▶ [What you will do] Once the line containing "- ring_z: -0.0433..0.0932" is found in the entries below, restate it and each following line word for word, stopping after the line containing "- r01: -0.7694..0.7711".

▶ [Stored items]
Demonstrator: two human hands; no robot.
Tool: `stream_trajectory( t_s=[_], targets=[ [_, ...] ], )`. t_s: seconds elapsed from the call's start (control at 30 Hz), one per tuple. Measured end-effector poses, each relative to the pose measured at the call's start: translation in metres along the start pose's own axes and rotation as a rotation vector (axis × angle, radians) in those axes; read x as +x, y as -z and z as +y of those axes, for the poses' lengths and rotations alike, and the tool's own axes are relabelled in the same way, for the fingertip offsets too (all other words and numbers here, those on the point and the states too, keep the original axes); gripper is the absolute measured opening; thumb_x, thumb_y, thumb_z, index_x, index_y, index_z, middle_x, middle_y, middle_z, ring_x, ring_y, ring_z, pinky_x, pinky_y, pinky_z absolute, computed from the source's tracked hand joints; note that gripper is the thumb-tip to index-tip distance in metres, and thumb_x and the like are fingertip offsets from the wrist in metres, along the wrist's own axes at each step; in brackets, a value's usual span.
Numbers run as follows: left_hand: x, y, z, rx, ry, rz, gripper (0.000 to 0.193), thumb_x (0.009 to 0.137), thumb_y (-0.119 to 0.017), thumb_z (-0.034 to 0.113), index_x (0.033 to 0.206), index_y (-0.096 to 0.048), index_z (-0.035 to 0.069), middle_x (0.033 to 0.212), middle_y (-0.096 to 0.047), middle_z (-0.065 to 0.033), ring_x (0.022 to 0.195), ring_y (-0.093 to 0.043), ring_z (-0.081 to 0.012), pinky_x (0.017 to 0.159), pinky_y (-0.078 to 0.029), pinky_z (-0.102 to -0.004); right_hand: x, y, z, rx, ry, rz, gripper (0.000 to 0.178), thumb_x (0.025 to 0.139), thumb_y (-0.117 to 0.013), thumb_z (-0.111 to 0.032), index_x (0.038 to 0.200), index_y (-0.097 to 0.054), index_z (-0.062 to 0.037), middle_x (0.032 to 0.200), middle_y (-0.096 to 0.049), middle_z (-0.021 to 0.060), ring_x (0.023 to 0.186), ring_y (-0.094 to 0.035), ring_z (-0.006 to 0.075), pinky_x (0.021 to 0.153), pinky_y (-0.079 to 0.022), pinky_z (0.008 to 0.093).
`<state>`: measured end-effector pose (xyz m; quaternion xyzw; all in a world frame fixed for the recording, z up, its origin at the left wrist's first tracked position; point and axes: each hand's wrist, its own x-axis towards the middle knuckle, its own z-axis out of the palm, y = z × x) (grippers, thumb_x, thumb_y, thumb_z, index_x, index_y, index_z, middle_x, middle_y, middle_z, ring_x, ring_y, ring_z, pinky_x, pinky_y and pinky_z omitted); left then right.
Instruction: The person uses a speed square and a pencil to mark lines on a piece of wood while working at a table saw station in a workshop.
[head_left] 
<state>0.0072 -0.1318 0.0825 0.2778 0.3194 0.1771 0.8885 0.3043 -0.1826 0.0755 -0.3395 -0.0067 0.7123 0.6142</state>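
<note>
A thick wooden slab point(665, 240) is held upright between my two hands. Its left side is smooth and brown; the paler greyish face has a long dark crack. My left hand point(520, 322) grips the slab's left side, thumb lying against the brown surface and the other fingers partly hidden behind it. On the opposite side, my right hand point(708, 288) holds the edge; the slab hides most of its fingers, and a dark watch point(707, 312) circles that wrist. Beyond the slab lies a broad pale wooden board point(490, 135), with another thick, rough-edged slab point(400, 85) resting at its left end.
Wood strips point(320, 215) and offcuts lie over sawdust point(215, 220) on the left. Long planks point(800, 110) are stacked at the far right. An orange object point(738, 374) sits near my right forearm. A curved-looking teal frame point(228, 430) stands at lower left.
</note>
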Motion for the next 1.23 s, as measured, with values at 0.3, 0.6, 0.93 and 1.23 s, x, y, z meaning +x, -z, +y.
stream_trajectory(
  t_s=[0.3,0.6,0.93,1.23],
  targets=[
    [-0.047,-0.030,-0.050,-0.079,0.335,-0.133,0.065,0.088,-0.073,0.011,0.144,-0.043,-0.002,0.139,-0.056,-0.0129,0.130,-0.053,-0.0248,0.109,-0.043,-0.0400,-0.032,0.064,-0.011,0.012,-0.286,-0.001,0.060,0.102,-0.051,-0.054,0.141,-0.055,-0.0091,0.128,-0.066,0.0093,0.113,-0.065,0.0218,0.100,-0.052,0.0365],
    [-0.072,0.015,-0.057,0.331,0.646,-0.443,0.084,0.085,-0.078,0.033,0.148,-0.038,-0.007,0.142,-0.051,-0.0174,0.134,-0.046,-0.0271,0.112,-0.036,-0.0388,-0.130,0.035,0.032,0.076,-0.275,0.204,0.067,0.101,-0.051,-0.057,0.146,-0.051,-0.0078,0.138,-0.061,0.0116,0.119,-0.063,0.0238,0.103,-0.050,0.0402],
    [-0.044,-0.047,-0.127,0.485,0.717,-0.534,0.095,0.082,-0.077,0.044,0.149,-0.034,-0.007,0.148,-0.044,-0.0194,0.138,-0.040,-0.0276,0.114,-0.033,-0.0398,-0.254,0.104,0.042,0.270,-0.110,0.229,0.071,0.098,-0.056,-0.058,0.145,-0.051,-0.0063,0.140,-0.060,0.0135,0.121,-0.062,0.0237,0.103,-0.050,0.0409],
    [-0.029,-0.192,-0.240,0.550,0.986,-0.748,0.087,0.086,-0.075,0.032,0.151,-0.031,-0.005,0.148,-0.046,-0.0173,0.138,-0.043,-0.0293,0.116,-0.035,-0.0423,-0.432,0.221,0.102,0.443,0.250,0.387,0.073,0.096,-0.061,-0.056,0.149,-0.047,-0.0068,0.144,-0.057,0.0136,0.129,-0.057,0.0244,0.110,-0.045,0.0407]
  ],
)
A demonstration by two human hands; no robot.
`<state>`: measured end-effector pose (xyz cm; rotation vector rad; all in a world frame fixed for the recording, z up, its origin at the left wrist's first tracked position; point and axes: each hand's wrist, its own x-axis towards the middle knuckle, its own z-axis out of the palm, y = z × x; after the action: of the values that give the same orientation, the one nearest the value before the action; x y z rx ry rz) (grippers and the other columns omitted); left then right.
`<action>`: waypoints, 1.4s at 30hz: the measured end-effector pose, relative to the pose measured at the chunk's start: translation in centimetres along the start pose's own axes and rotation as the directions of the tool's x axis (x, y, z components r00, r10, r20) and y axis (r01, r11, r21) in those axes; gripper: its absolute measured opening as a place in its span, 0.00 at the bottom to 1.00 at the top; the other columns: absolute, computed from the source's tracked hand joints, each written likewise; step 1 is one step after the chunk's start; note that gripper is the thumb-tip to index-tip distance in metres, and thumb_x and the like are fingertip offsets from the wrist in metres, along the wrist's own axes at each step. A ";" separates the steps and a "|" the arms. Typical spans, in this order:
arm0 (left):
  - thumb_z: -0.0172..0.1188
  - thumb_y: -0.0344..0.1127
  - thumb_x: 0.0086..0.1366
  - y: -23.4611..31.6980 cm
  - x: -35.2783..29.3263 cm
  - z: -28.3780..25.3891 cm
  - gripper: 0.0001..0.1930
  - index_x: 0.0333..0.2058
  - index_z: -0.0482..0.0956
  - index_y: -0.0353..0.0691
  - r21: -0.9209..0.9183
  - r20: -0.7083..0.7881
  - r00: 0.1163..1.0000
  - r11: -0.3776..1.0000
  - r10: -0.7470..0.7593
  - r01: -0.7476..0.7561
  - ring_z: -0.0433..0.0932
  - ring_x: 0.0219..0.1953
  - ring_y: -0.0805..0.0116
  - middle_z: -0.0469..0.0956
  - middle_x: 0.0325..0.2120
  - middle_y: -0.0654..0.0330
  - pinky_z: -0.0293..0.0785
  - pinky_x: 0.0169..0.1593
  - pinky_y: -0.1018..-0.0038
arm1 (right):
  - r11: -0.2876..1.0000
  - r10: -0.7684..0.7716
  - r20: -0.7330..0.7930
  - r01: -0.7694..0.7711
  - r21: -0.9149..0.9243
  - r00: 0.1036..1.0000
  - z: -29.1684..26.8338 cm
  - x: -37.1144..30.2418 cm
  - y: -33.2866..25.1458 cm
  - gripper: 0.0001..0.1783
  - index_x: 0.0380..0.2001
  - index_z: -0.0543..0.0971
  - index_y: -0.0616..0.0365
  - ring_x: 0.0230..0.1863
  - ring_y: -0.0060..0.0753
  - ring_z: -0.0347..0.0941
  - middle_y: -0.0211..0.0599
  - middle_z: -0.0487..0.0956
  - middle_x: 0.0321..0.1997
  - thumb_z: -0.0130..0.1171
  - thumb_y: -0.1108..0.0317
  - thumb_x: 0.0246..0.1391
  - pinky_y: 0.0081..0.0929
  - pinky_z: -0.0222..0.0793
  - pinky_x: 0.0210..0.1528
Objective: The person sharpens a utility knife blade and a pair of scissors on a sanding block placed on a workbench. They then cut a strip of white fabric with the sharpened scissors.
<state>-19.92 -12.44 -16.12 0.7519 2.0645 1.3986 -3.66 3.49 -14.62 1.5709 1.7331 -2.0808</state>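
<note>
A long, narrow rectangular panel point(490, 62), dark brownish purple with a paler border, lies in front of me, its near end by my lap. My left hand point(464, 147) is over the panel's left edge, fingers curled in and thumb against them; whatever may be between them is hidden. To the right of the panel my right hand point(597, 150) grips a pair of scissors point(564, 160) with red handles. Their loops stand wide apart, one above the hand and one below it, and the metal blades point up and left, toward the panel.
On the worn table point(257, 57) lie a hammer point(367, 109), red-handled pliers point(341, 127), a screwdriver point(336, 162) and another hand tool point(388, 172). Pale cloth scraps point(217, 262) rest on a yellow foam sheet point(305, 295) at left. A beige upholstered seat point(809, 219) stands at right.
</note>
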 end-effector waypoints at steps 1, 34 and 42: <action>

▶ [Solution to the problem]
  - ring_z: -0.0433..0.0932
  - ring_x: 0.0219..0.1953
  - ring_y: -0.0805..0.0116
  - middle_z: -0.0469..0.0956
  - middle_x: 0.0325..0.2120
  - middle_y: -0.0654..0.0330
  - pinky_z: -0.0293..0.0785
  - pinky_x: 0.0169..0.1593
  - pinky_y: -0.1018..-0.0038
arm1 (right):
  - r11: -0.2876..1.0000
  - r10: -0.7684..0.7716
  - r20: -0.7330..0.7930
  - r01: -0.7694..0.7711

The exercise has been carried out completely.